Stressed-out skin probably got that way for a reason. "If someone wants to look 10 years older than their chronological age, smoke and go out in the sun," says Walnut Creek, Calif., dermatologic surgeon Min-Wei Christine Lee, M.D. If your skin's seen better days - whether from years of photo-damage or other types of long- or shorter-term abuse - there are skin solutions that can get back its brilliance.

What to do if your skin lacks luster? These are dermatologists' top-of-the-list dos and don'ts.

Do: Buy products made for sensitive skin.

The products should be specifically tailored to provide TLC - try Aveeno, Eucerin and other low-priced products first and they might just do the trick. For others, the higher-priced brands like Jan Marini and Prescriptives might prove to be better.

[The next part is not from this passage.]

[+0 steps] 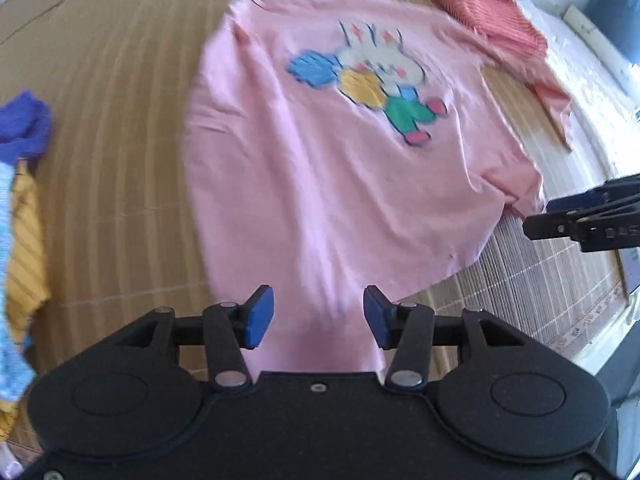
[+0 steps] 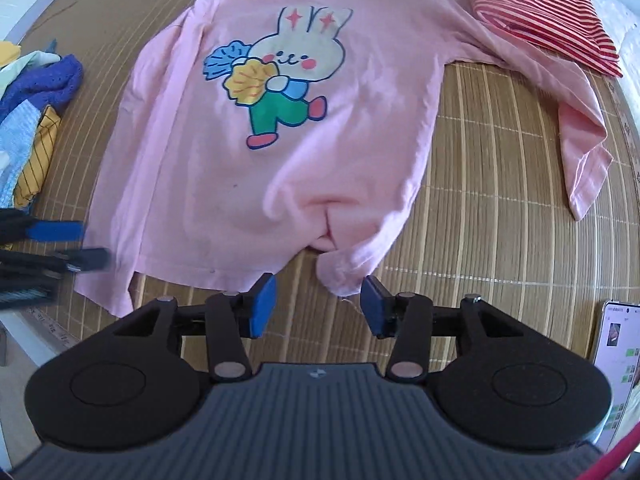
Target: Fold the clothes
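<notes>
A pink long-sleeve shirt [image 2: 224, 168] with a rabbit print lies spread face up on a bamboo mat [image 2: 488, 208], and also shows in the left wrist view [image 1: 304, 184]. Its hem is bunched at the near right corner [image 2: 340, 268], and its right sleeve [image 2: 580, 152] lies bent on the mat. My left gripper [image 1: 319, 316] is open, its jaws either side of the hem's left part. My right gripper [image 2: 318, 306] is open just before the bunched hem corner. Each gripper shows at the edge of the other's view: the right one [image 1: 588, 220], the left one [image 2: 60, 248].
A red-striped garment [image 2: 548, 12] lies at the far right, over the pink sleeve's upper part. A pile of blue, purple and yellow clothes [image 2: 32, 120] lies at the left. A phone [image 2: 616, 352] with a lit screen lies at the near right of the mat.
</notes>
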The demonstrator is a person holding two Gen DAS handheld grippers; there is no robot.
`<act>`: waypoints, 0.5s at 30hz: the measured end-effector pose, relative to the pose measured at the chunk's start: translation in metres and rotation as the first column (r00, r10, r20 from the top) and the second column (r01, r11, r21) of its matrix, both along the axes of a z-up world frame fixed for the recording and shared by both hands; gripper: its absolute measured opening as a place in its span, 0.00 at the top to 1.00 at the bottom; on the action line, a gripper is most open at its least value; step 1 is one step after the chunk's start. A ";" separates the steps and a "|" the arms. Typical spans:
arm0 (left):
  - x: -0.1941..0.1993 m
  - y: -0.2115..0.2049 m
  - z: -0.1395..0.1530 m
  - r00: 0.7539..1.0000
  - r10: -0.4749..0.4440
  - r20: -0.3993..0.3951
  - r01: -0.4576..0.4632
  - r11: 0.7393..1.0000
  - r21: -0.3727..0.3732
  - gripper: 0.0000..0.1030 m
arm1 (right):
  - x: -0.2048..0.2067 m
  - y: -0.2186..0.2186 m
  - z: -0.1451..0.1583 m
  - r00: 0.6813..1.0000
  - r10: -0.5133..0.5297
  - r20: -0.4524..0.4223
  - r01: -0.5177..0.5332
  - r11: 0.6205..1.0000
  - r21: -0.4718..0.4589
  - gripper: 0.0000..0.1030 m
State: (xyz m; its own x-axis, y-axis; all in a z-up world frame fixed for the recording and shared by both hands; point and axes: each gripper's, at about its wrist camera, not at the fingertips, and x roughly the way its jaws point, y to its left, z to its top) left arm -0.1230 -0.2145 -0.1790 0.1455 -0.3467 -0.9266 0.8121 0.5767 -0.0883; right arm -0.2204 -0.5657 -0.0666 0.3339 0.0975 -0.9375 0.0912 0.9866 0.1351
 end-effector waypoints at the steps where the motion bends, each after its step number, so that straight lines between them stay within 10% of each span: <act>1: -0.002 -0.003 -0.005 1.000 0.003 0.014 -0.003 1.000 0.021 0.51 | -0.001 0.001 0.001 1.000 -0.006 0.002 0.006 1.000 0.001 0.49; 6: -0.002 -0.004 -0.013 0.999 0.027 0.034 -0.028 0.999 0.031 0.88 | -0.003 0.001 0.004 1.000 -0.023 0.013 0.022 1.000 0.004 0.49; 15: 0.028 0.022 0.024 0.996 0.082 0.038 -0.080 0.995 -0.066 0.92 | 0.001 -0.002 -0.009 0.999 -0.039 -0.027 0.039 0.999 -0.004 0.49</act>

Do: Wash in the evening only, with a gentle cleanser.

If your skin isn't oily, a once-a-day wash will suffice. "Your face doesn't have to squeak to be clean," assures Lisa Donofrio, M.D., assistant clinical professor of dermatology at the Yale University School of Medicine.

Do: Exfoliate to remove the dead skin layer that dulls.

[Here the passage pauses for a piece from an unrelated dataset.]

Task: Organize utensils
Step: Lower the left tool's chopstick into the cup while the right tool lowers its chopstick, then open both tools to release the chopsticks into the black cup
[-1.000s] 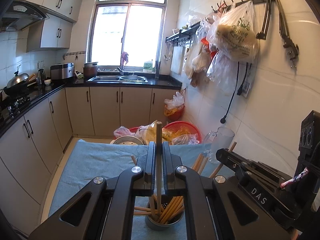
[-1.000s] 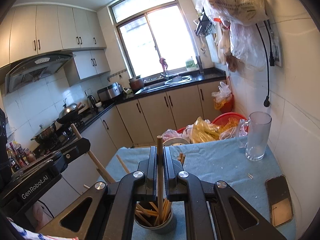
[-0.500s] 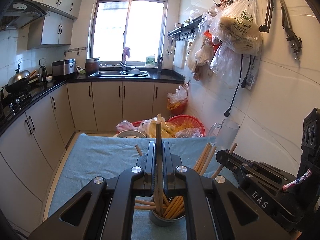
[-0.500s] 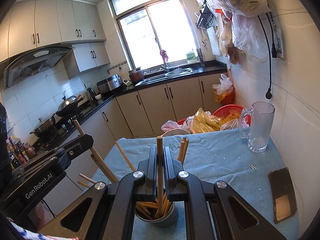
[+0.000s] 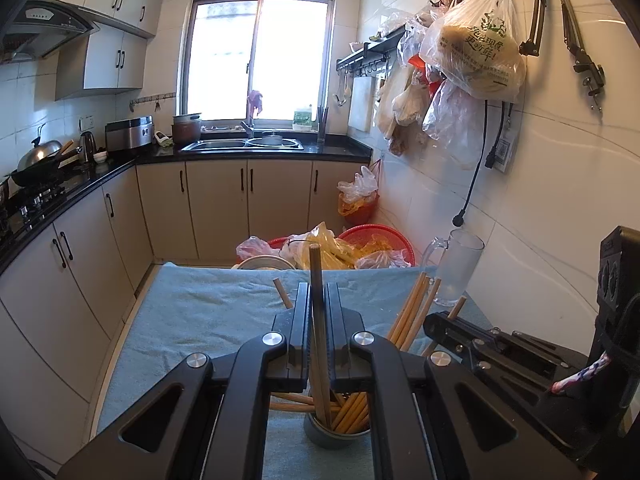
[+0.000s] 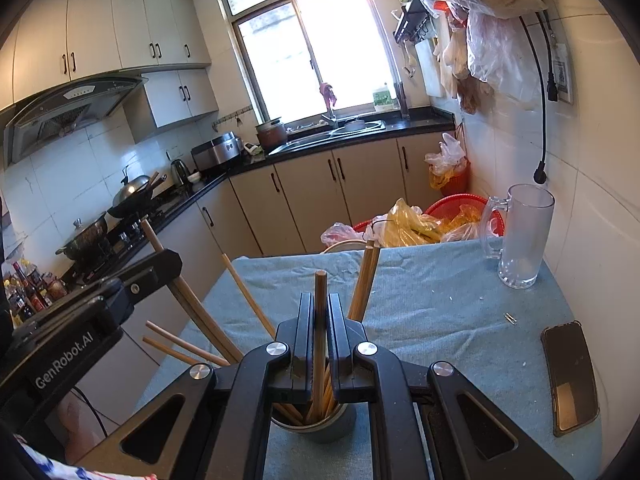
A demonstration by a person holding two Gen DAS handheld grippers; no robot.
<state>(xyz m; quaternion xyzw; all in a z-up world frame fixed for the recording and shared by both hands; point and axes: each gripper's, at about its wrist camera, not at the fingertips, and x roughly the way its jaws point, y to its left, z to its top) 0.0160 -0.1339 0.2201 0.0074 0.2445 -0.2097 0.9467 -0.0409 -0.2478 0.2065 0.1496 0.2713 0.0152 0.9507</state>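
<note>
Wooden chopstick (image 5: pixel 316 320) sits clenched in the left gripper (image 5: pixel 318 300); the right gripper (image 6: pixel 319 316) clamps another chopstick (image 6: pixel 320 328). Both lower ends vanish inside the holder (image 5: pixel 336 436), its rim half hidden behind the jaws.

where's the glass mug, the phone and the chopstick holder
glass mug (image 6: pixel 522 240), right wrist view, on its frosted side wall
phone (image 6: pixel 570 376), right wrist view, middle of its dark screen
chopstick holder (image 5: pixel 334 438), left wrist view, on its grey front wall
</note>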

Your body will naturally exfoliate every 28 days, but why wait four weeks? You can exfoliate with a facecloth and your favorite cleanser, or buy an alpha hydroxy acid exfoliator to clear up your complexion.

Do: Consider getting a chemical peel, microdermabrasion or laser or other skin-saving procedure to undo damage.

Ask a dermatologist to help you decide on the easiest route for right-away rejuvenation, or a deeper-reaching procedure that requires more down time.

Do: Make lifestyle changes to save your skin, and in some cases your life.

Don't skimp when applying the sunscreen. Quit smoking - besides causing lung cancer, it causes lines to be etched on your face. Get regular sleep. Avoid excessive alcohol and caffeine. Load up on nutritious foods, such as vitamin-rich leafy vegetables, and take a multivitamin if you don't always eat quite right.

Don't: Use toners, alcohol-based astringents or scouring products that make your skin sting or itch.

These products, as well as those with high fragrance content, can further irritate sensitive skin.

Don't: Assume that spending big bucks will buy you better skin.

When choosing from the overwhelming array of skin products that are available, don't think that a pricey product will necessarily work better for you. The $150-per-ounce French face cream could cause your skin to break out when the much cheaper drug-store brands wouldn't bother you a bit.